It’s Saturday night, and I’ve spent most of the afternoon chipping away at blog posts for next week. (I know, I’m surprised at my uncharacteristic level of preparedness too!)
I’ve worked on this blog every single night this week. (In fact, I can’t remember the last time I had a ‘night off’ from either Katie Writes or Derbyshire Delights.)
I’ve been saying every night to myself, and to everyone around me: ‘Well, if I work on the blogs tonight, I can have tomorrow night off!’
When ‘tomorrow’ rolls round, I find myself sitting at my desk staring at WordPress once again.
(I’m not asking for sympathy by the way, nor is this a ‘woe is me’ kind of post.)
But, after that massive surge of creativity that I mentioned the other day, I’m hitting that brick wall once again.
It’s the same brick wall that can often stand in my way for days, weeks, or even months. Despite hitting it umpteen times over the course of my adult life, I’m yet to find a proper way around this daft obstacle.
I knew it wouldn’t be long before it was back to put a stop to my productive phase, but I was hoping that it’d hold off a little longer than this.
What I’m trying to get at is: I need a break.
I need to learn how to fit in some downtime, regularly. Even if it’s just one evening a week sat on the sofa in front of Netflix instead of plonked at my desk, trying to force ideas out. I need to teach myself when to log off, when to put my phone down, and when to give my frazzled mind some breathing space.
It feels like the only way that I can ‘recover’ from these dry spells of creativity is to take a step back and implement some self-care. It’s just easier said than done, isn’t it? Guilt gets in the way, as does finding the time.
So, I plough on, stupidly trying to get through the brick wall with perseverance – and that just makes matters worse.
For instance, I know I’ve spent too long on Instagram today. I can feel it. My levels of frustration and boredom with the platform have peaked this evening, which is a telltale sign that I’ve scrolled for too long. What’s the cure for that? Stepping away from that pesky little time-draining app for a little while until those negative feelings subside.
Putting IG on the back burner for a day or two is fine, but when it comes to blogging, I have a lot more difficulty pressing the pause button.
I know I’ve spent too much time blogging of late. (It’s been a busy week with the redesign and some tech issues to sort out!) And when you blog primarily in the evenings, it eats into any ‘leisure time’ that most people make time for.
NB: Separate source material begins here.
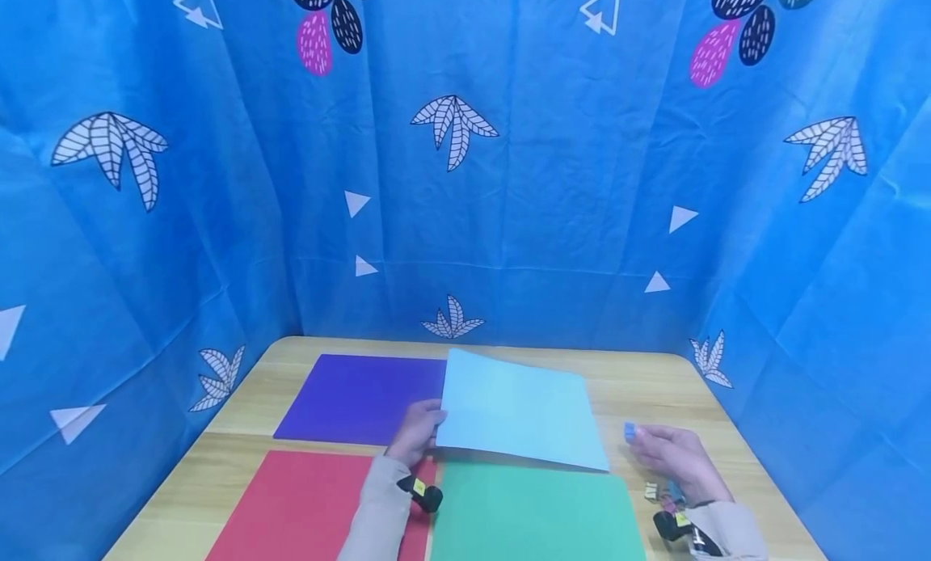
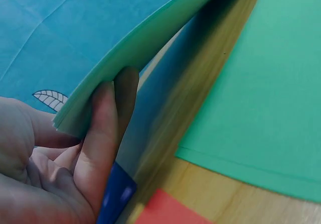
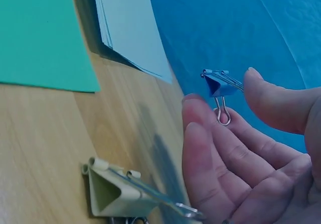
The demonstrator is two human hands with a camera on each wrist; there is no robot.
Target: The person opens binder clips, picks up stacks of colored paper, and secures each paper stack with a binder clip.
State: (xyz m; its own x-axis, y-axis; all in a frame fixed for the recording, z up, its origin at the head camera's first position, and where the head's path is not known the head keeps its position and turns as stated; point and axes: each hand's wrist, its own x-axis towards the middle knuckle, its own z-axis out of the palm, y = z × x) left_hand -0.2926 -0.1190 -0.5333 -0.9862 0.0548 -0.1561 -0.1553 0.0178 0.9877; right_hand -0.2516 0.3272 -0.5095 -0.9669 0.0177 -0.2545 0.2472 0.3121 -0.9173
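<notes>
My left hand [image 1: 416, 433] pinches the left edge of a stack of light blue paper sheets [image 1: 520, 411], thumb on one side and fingers on the other. The stack is tilted, its near edge raised off the table, and in the left wrist view the sheets [image 2: 125, 50] bend upward. To the right of the paper, my right hand [image 1: 680, 457] holds a small blue binder clip [image 3: 218, 83] between thumb and fingers. One wire handle of the clip points down against the fingers. The clip is apart from the paper.
A cream binder clip [image 3: 113, 196] and several other clips [image 1: 667, 503] lie under my right wrist. Green paper [image 1: 538, 516] lies in front of the light blue stack, with red paper [image 1: 305, 504] and purple paper [image 1: 364, 395] to the left. Blue curtains [image 1: 509, 221] surround the table.
</notes>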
It means that I don’t wind down properly before bed, it means that I don’t get down that reading list of mine as much as I’d like, and it means that I don’t get to catch up on all of those Netflix shows that everyone else is banging on about. (I still haven’t seen Breaking Bad, Mad Men, Stranger Things, or Nanette, amongst many others…)
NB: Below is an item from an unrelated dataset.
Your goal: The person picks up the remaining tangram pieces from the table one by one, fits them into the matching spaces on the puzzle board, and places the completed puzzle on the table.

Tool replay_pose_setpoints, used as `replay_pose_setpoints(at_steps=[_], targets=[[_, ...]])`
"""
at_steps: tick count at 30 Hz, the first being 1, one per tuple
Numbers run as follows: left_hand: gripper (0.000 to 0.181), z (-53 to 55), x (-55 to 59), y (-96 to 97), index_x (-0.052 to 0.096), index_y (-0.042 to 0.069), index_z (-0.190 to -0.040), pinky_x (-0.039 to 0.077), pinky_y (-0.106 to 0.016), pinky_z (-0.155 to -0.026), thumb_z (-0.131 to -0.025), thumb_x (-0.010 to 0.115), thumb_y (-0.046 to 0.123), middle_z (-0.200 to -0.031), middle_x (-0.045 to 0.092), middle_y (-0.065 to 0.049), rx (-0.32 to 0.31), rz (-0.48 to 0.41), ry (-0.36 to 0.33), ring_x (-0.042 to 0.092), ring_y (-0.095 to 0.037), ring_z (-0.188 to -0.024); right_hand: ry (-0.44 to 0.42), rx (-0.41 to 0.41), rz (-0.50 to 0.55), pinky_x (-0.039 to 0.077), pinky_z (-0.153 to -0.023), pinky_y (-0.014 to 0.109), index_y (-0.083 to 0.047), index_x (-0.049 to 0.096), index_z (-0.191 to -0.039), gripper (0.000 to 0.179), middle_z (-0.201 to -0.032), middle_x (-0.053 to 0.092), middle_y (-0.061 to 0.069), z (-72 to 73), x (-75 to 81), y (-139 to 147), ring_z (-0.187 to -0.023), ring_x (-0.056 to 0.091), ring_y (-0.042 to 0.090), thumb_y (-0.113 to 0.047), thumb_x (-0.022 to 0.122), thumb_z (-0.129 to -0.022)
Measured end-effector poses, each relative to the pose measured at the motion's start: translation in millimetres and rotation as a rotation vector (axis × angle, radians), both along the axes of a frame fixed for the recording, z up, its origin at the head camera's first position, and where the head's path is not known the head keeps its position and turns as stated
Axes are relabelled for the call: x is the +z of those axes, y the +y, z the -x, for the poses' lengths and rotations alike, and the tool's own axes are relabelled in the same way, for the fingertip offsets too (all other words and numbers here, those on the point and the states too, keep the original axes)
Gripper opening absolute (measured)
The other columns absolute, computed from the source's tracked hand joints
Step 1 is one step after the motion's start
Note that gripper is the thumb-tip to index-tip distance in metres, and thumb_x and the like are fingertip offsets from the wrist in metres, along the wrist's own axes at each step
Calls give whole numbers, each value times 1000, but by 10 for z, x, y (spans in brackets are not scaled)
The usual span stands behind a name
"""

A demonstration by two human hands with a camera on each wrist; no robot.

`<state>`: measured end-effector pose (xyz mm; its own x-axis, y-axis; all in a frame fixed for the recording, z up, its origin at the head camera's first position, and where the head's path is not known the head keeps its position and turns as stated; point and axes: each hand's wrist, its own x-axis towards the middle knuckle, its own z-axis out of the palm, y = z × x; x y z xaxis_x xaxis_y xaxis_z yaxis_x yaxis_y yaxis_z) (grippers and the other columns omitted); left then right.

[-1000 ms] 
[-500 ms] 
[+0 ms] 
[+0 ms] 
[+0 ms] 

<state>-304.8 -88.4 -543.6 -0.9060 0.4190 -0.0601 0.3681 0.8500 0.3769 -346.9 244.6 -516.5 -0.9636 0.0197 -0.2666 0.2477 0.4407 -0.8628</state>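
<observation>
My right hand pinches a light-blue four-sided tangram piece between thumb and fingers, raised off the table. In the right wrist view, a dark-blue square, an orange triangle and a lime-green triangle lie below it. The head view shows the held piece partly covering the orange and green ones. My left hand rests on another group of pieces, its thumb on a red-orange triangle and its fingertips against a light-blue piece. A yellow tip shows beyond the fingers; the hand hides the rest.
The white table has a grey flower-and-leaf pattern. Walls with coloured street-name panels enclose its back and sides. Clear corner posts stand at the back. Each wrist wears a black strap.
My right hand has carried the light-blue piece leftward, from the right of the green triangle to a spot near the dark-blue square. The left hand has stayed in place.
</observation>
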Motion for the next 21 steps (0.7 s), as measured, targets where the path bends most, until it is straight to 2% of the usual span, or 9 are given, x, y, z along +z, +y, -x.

Don’t get me wrong, I love blogging, but when you take it so seriously (for no apparent reason because it isn’t your career, and you haven’t made a success of it compared to so many others) it sucks the fun out of it, and leads to growing bubbles of discouragement surfacing.
And I know that it isn’t the end of the world that I’m sat at my desk instead of on the sofa, cocooned in a blanket with a boxset on the go – but I also know that it has a negative effect on my mind if I ignore these growing levels of exhaustion with ‘everything online’. And despite the fact that I know it’ll inevitably make me much more miserable and anxious in general, I still don’t make enough of an effort to change things.
When I say ‘break’, by the way, I mean a night or two off. Not disappearing for six months to ‘find myself’, because I have a feeling I’d be sorely disappointed if I did. I’m terrible at maintaining a healthy relationship with my blogs and social media. I stupidly worked on this blog on Christmas Day, NYE, and even New Year’s Day. I treat as though it’s a job when it isn’t, for some strange reason.
Over the past five years, my perfectionism has soared, and it seeps its way into every single hobby I take up; gradually poisoning them for me. (Wow, that sounded quite dramatic, didn’t it?) With the rise of ‘editorial style’ professional blogs, it’s also left the rest of us ‘hobby bloggers’ playing catch-up and feeling inadequate in comparison; but that’s a conversation for another day.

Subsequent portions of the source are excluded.